**YOUR GOAL**
Verbatim transcription of the listing is needed.
[Start of section]
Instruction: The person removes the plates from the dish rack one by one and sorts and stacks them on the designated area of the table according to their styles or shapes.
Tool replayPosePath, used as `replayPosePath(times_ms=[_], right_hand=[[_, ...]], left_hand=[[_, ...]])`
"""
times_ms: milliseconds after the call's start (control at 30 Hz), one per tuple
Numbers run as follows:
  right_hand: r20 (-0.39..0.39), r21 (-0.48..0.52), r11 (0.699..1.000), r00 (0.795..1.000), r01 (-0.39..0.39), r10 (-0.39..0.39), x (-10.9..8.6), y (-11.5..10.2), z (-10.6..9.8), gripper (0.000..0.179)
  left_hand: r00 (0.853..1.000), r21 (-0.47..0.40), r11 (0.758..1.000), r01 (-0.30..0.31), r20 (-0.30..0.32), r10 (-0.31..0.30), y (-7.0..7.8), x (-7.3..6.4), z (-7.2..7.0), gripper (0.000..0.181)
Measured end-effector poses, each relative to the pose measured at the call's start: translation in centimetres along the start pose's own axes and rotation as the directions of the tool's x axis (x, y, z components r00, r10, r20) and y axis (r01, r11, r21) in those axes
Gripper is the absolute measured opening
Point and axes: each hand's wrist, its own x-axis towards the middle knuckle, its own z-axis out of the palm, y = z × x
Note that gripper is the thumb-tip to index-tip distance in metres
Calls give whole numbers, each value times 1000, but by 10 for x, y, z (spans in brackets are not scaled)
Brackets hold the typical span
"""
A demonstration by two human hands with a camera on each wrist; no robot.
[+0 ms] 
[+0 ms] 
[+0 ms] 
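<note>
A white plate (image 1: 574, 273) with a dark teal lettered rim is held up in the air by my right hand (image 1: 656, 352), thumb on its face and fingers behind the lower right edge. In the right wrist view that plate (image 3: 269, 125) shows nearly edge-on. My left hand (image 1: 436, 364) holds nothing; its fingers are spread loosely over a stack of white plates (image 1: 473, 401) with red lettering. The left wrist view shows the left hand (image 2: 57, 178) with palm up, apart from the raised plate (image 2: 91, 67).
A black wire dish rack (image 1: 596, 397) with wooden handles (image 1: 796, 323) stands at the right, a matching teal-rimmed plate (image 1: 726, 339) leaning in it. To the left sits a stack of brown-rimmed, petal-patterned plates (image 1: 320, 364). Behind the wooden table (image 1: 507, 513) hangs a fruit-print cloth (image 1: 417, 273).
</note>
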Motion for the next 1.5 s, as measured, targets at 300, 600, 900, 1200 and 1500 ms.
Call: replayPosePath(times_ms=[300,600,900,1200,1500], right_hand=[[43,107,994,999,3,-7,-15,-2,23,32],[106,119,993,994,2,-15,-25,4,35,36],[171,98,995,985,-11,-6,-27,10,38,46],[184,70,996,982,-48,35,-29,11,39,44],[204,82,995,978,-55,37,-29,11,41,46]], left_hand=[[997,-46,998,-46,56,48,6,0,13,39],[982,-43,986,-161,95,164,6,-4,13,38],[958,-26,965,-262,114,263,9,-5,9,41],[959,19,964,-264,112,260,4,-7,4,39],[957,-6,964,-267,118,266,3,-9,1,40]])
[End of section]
**SOLUTION FOR THIS EXERCISE**
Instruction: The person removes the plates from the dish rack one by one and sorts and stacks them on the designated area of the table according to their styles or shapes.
Tool replayPosePath, used as `replayPosePath(times_ms=[_], right_hand=[[_, ...]], left_hand=[[_, ...]])`
"""
times_ms: milliseconds after the call's start (control at 30 Hz), one per tuple
Numbers run as follows:
  right_hand: r20 (-0.39..0.39), r21 (-0.48..0.52), r11 (0.699..1.000), r00 (0.795..1.000), r01 (-0.39..0.39), r10 (-0.39..0.39), x (-10.9..8.6), y (-11.5..10.2), z (-10.6..9.8), gripper (0.000..0.179)
  left_hand: r00 (0.853..1.000), r21 (-0.47..0.40), r11 (0.758..1.000), r01 (-0.30..0.31), r20 (-0.30..0.32), r10 (-0.31..0.30), y (-7.0..7.8), x (-7.3..6.4), z (-7.2..7.0), gripper (0.000..0.181)
Measured end-effector poses, each relative to the pose measured at the call's start: translation in centimetres along the start pose's own axes and rotation as the directions of the tool's x axis (x, y, z components r00, r10, r20) and y axis (r01, r11, r21) in those axes
Gripper is the absolute measured opening
Point and axes: each hand's wrist, its own x-axis towards the middle knuckle, its own z-axis out of the palm, y = z × x
Note that gripper is the thumb-tip to index-tip distance in metres
Calls give whole numbers, each value times 1000, but by 10 for x, y, z (spans in brackets are not scaled)
Brackets hold the typical span
"""
A demonstration by two human hands with a camera on each wrist; no robot.
[+0 ms] 
[+0 ms] 
[+0 ms] 
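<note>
A white plate (image 1: 574, 273) with a dark teal lettered rim is held up in the air by my right hand (image 1: 656, 352), thumb on its face and fingers behind the lower right edge. In the right wrist view that plate (image 3: 269, 125) shows nearly edge-on. My left hand (image 1: 436, 364) holds nothing; its fingers are spread loosely over a stack of white plates (image 1: 473, 401) with red lettering. The left wrist view shows the left hand (image 2: 57, 178) with palm up, apart from the raised plate (image 2: 91, 67).
A black wire dish rack (image 1: 596, 397) with wooden handles (image 1: 796, 323) stands at the right, a matching teal-rimmed plate (image 1: 726, 339) leaning in it. To the left sits a stack of brown-rimmed, petal-patterned plates (image 1: 320, 364). Behind the wooden table (image 1: 507, 513) hangs a fruit-print cloth (image 1: 417, 273).
</note>
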Motion for the next 1.5 s, as measured, targets at 300, 600, 900, 1200 and 1500 ms.
Call: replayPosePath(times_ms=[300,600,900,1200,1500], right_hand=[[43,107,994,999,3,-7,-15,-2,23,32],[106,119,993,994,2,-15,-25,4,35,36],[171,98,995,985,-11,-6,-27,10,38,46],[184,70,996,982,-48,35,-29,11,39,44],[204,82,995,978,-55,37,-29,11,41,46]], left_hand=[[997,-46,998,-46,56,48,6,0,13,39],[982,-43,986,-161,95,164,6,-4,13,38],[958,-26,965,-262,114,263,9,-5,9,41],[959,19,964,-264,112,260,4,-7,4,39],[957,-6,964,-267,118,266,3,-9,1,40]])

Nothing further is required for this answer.